After the import, it's possible to check if the data was imported correctly by querying CEPs in the unified table using the command edne-correios-loader query-cep. Example:

$ edne-correios-loader query-cep --database-url mysql+mysqlclient://user:pass@localhost:3306/mydb 01001000
{
  "cep": "01001000",
  "logradouro": "Praça da Sé",
  "complemento": null,
  "bairro": "",
  "municipio": "São Paulo",
  "municipio_cod_ibge": 3550308,
  "uf": "SP",
  "nome": null
}

Python API

The edne-correios-loader can also be used as a Python library, through the edne_correios_loader module. Example:

from edne_correios_loader import DneLoader, TableSetEnum

DneLoader(
  # Database connection URL (required)
  'postgresql://user:pass@localhost:5432/mydb',
  # Path or URL to the ZIP file or directory with e-DNE files (optional) 
  dne_source="/path/to/dne.zip",
).load(
  # define the tables to keep in the database after the import (optional)
  # When omitted, only the unified table is kept
  # Other options are TableSetEnum.CEP_TABLES and TableSetEnum.ALL
  table_set=TableSetEnum.CEP_TABLES
)

After the import, CEPs can be queried in the unified table using the CepQuerier class:

from edne_correios_loader import CepQuerier

cep_querier = CepQuerier('postgresql://user:pass@localhost:5432/mydb')
cep = cep_querier.query('01319010')

assert cep == {
  'cep': '79290000',
  'logradouro': None,
  'complemento': None,
  'bairro': None,
  'municipio': 'Bonito',
  'municipio_cod_ibge': 5002209,
  'uf': 'MS',
  'nome': None
}

Updating CEPs data

Bi-weekly, Correios update the e-DNE with new postal codes. To update your database, run the loader command using the updated e-DNE file as the source.

The command will delete the data from all e-DNE tables and import the data from the new e-DNE. After the import, the unified table is repopulated with the new data.

The whole process is executed inside a transaction, so other clients connected to the database will continue to have access to the old data while the update is being executed.
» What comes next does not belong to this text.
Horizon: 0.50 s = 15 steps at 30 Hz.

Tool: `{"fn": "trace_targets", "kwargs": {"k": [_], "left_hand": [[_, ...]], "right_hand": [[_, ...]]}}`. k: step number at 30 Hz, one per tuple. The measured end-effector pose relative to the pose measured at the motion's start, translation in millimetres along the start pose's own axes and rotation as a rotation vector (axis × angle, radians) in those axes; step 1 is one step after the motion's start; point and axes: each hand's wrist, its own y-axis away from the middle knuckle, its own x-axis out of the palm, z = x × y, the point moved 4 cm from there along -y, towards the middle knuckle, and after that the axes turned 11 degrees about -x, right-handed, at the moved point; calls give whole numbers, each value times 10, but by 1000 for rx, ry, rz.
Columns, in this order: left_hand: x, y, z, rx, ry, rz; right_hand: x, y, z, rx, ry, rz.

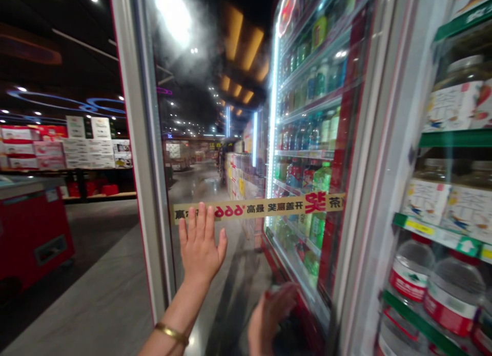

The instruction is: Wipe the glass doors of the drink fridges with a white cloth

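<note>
My left hand (202, 245) lies flat against the glass door (230, 243) of a drinks fridge, fingers stretched upward and a gold bangle on the wrist. Its fingertips overlap a yellow strip (284, 206) with mirrored lettering that runs across the glass. Low in the middle, my right hand (265, 320) is smeared by motion, so its finger position is unclear; I make out nothing in it. To the right, the fridge interior shows large water bottles (453, 289) with red-and-white labels, and jars of tea drink (428, 189) on the shelves above.
The door's metal frame (138, 140) stands upright at left. Beyond it are a red chest freezer (31, 233) on the grey floor and stacked boxes (92, 145). Lit shelves of bottles (307, 130) show in the glass.
</note>
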Motion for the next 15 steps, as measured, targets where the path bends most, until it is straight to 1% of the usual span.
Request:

If something goes wrong during the update, the transaction will be rolled back and the old data will be preserved.

Tests

To run the tests, you need to have Docker and Python project manager Hatch installed. After installation:

  1. Clone the project:
git clone https://github.com/cauethenorio/edne-correios-loader
  1. Run the Docker containers with MySQL and PostgreSQL:
cd edne-correios-loader/tests
docker compose up -d
  1. Execute the tests using hatch:
hatch run test

License

This project is distributed under the terms of the MIT license.